讀了整家公司的電郵後你的老闆可能了解什麼
What Your Boss Could Learn by Reading the Whole Company’s Emails
What Your Boss Could Learn by Reading the Whole Company’s Emails
AUGUST 7, 2018
員工電郵含有對公司士氣的寶貴見解 - 及甚至可能作為發現瀆職行為的早期預警系統。
Employee emails contain valuable insights into company morale—and might even serve as an early-warning system for uncovering malfeasance.
When Andrew Fastow, the former chief financial officer of Enron, finishes a public-speaking gig these days, a dozen or so people from the audience are typically waiting to talk to him. Some ask about his role in the scandal that brought down the energy company. Others want to know about his six years in prison. After a 2016 event in Amsterdam, as the crowd was thinning out, Fastow spotted two men standing in a corner. Once everyone else had left, they walked up to him and handed him a laminated chart.
The men were there on behalf of KeenCorp, a data-analytics firm. Companies hire KeenCorp to analyze their employees’ emails. KeenCorp doesn’t read the emails, exactly—its software focuses on word patterns and their context. The software then assigns the body of messages a numerical index that purports to measure the level of employee “engagement.” When workers are feeling positive and engaged, the number is high; when they are disengaged or expressing negative emotions like tension, the number is low.
The two men in Amsterdam told Fastow that they had tested the software using several years’ worth of emails sent by Enron’s top 150 executives, which had become publicly available after the company’s demise. They were checking to see how key moments in the company’s tumultuous collapse would register on the KeenCorp index. But something appeared to have gone wrong.
The software had returned the lowest index score at the end of 2001, when Enron filed for bankruptcy. That made sense: Enron executives would have been growing more agitated as the company neared insolvency. But the index had also plummeted more than two years earlier. The two men had scoured various books and reports on Enron’s downfall, but it wasn’t clear what made this earlier date important. Pointing to the sudden dip on the left side of the laminated chart, they told Fastow they had one question: “Do you remember anything unusual happening at Enron on June 28, 1999?”
The so-called text-analytics industry is booming.
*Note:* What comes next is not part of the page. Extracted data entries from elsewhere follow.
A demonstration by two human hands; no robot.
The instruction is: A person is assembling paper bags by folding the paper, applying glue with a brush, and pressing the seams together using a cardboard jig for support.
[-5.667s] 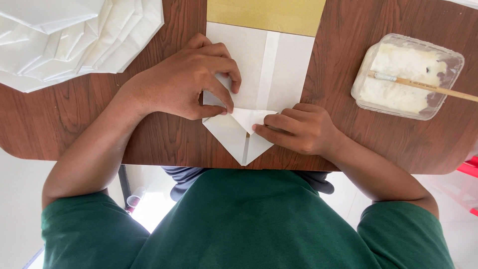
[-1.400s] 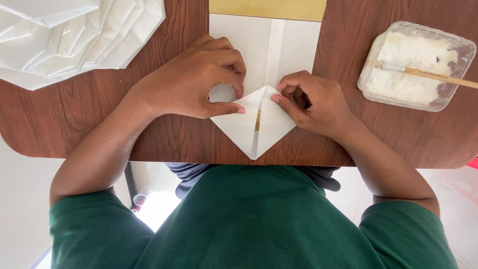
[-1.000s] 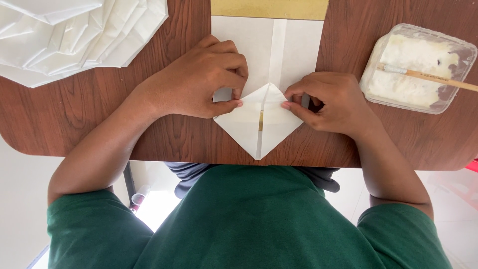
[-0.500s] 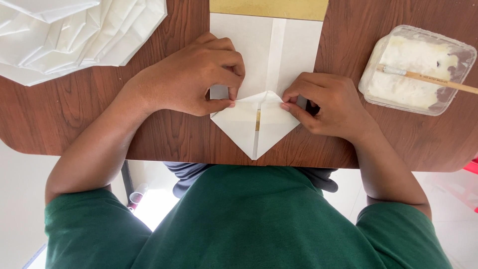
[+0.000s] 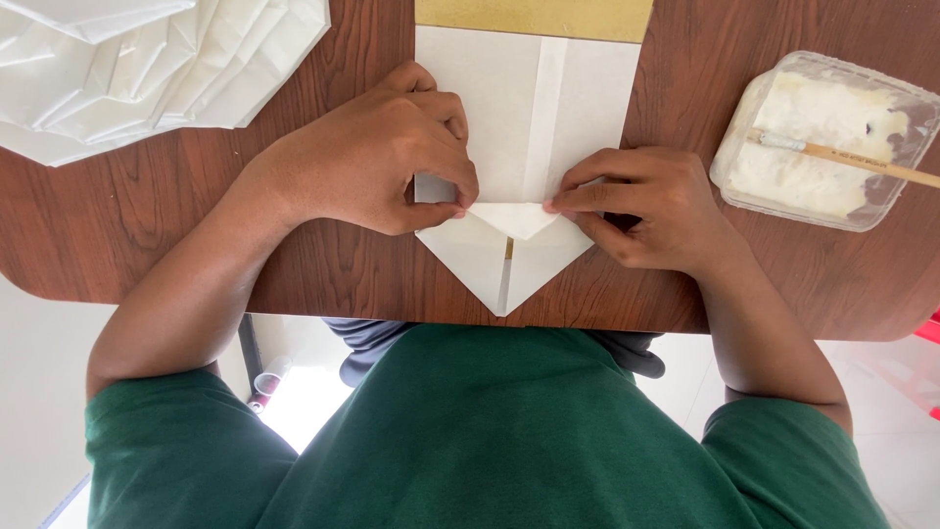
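In the head view, a white paper sheet [image 5: 504,147] lies flat on the brown wooden counter [image 5: 196,225], its near end folded to a point that reaches the counter's near edge, just in front of the person's green shirt; a small triangular flap [image 5: 512,219] is turned down across the top of that point; the left hand [image 5: 377,162] rests on the sheet's left edge, its fingers [image 5: 446,211] curled and pinching the left corner of the flap against the sheet; the right hand [image 5: 651,211] sits at the sheet's right edge, its fingers [image 5: 578,201] pressed together on the flap's right corner, holding it down; beyond the sheet's far end a yellow strip [image 5: 534,18] shows at the frame's top; to the left of the sheet, well apart from it, lies a pile of folded white paper pieces [image 5: 147,69]; to the right of the sheet, near the right hand but not touching it, stands a clear plastic tub [image 5: 818,142] of white paste with a thin wooden stick [image 5: 862,165] lying across it.
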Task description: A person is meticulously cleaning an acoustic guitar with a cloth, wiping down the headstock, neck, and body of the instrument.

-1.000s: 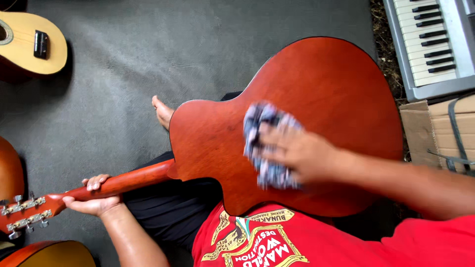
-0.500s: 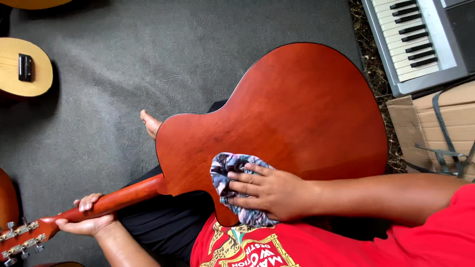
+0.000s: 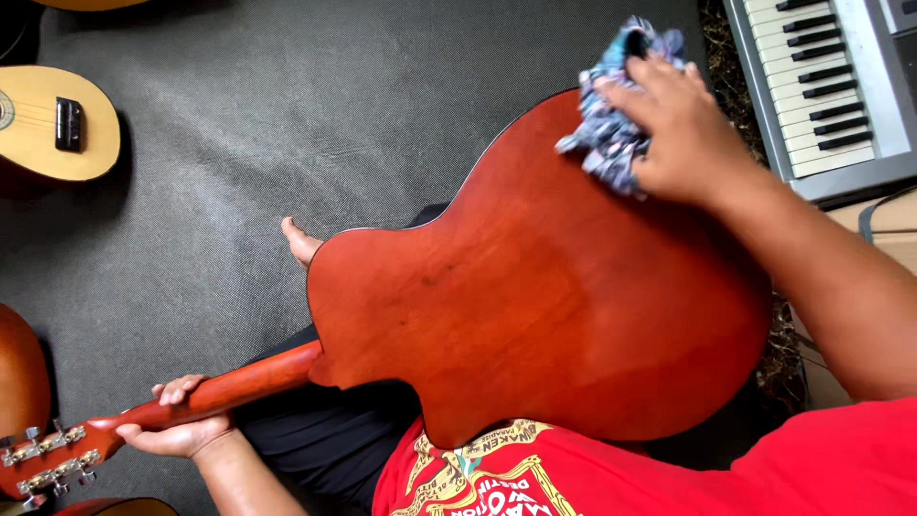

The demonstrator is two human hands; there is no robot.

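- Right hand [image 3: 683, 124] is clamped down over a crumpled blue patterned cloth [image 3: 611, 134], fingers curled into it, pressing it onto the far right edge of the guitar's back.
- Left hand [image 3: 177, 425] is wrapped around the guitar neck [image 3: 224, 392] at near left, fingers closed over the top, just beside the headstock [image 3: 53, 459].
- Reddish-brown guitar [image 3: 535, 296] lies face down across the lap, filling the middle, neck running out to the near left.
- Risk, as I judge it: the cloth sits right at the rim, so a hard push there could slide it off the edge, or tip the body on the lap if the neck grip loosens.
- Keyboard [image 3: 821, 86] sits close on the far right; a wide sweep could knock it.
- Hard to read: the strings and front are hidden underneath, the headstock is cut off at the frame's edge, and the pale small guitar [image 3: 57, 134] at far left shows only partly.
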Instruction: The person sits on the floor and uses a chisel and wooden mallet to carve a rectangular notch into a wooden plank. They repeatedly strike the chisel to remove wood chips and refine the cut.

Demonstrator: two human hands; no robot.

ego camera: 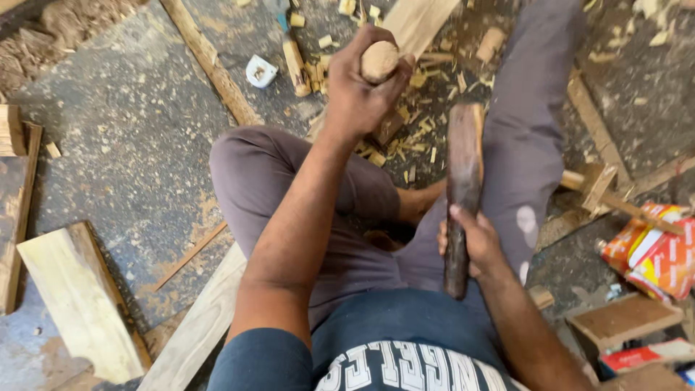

The technology has been around for a while—it powers, among other things, the spam filter you rely on to keep your inbox manageable—but as the tools have grown in sophistication, so have their uses. Many brands, for instance, rely on text-analytics firms to monitor their reputation on social media, in online reviews, and elsewhere on the web.
Text analytics has become especially popular in finance. Investment banks and hedge funds scour public filings, corporate press releases, and statements by executives to find slight changes in language that might indicate whether a company’s stock price is likely to go up or down; Goldman Sachs calls this kind of natural-language processing “a critical tool for tomorrow’s investors.” Specialty-research firms use artificial-intelligence algorithms to derive insights from earnings-call transcripts, broker research, and news stories.
Does text analytics work? In a recent paper, researchers at Harvard Business School and the University of Illinois at Chicago found that a company’s stock price declines significantly in the months after the company subtly changes descriptions of certain risks. Computer algorithms can spot such changes quickly, even in lengthy filings, a feat that is beyond the capacity of most human investors. The researchers cited as an example NetApp, a data-management firm in Silicon Valley. NetApp’s 2010 annual report stated: “The failure to comply with U.S. government regulatory requirements could subject us to fines and other penalties.” Addressing the same concern in the 2011 report, the company clarified that “failure to comply” applied to “us or our reseller partners.” Even a savvy human stock analyst might have missed that phrase, but the researchers’ algorithms set off an alarm.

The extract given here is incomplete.